→ **Problem to work on**: What is needed is an exact transcription of the line with "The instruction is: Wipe" and all the lines that follow it in the entries below; add nothing else.

═════ Given entries

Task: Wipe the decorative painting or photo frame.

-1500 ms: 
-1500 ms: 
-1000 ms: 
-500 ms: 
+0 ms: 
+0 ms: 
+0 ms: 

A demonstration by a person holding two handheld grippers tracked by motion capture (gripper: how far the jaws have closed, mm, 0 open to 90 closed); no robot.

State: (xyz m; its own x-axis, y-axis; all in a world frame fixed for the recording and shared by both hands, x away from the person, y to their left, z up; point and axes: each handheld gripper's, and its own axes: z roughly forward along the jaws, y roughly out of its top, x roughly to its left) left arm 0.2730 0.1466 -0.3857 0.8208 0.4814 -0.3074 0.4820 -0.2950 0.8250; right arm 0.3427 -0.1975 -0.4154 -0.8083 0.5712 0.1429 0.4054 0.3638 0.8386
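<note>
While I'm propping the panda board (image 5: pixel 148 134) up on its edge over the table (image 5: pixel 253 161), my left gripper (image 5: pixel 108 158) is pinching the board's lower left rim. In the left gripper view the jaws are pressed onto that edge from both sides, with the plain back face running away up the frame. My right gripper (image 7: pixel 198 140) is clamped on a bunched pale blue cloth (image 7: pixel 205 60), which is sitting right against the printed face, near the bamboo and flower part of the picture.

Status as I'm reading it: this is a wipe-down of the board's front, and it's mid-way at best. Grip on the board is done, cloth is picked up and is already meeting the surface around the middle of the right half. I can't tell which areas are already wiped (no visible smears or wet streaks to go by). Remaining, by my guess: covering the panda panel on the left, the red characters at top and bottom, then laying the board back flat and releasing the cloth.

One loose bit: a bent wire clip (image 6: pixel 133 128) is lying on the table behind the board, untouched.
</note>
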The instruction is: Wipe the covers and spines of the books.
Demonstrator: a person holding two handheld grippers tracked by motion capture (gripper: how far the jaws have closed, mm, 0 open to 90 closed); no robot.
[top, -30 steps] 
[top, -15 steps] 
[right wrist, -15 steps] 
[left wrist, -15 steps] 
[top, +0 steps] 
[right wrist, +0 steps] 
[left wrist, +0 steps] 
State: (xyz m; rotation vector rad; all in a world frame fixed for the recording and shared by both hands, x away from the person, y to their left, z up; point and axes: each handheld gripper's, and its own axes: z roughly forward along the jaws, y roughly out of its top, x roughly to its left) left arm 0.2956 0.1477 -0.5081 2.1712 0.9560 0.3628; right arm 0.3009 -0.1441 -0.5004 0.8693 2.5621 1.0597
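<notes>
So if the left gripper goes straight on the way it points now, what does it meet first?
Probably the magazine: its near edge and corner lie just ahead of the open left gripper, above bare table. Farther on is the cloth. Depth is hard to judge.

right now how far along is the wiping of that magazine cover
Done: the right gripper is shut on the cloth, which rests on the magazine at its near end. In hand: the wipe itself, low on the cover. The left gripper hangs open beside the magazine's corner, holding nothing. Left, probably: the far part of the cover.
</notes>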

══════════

→ **Result**:
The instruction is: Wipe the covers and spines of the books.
Demonstrator: a person holding two handheld grippers tracked by motion capture (gripper: how far the jaws have closed, mm, 0 open to 90 closed); no robot.
[top, -30 steps] 
[top, -15 steps] 
[right wrist, -15 steps] 
[left wrist, -15 steps] 
[top, +0 steps] 
[right wrist, +0 steps] 
[left wrist, +0 steps] 
State: (xyz m; rotation vector rad; all in a world frame fixed for the recording and shared by both hands, x away from the person, y to their left, z up; point and axes: each handheld gripper's, and its own axes: z roughly forward along the jaws, y roughly out of its top, x roughly to its left) left arm 0.2956 0.1477 -0.5081 2.1712 0.9560 0.3628; right arm 0.3009 -0.1441 -0.5004 0.8693 2.5621 1.0597
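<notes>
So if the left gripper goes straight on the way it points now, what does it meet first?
Probably the magazine: its near edge and corner lie just ahead of the open left gripper, above bare table. Farther on is the cloth. Depth is hard to judge.

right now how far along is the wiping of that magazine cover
Done: the right gripper is shut on the cloth, which rests on the magazine at its near end. In hand: the wipe itself, low on the cover. The left gripper hangs open beside the magazine's corner, holding nothing. Left, probably: the far part of the cover.
</notes>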

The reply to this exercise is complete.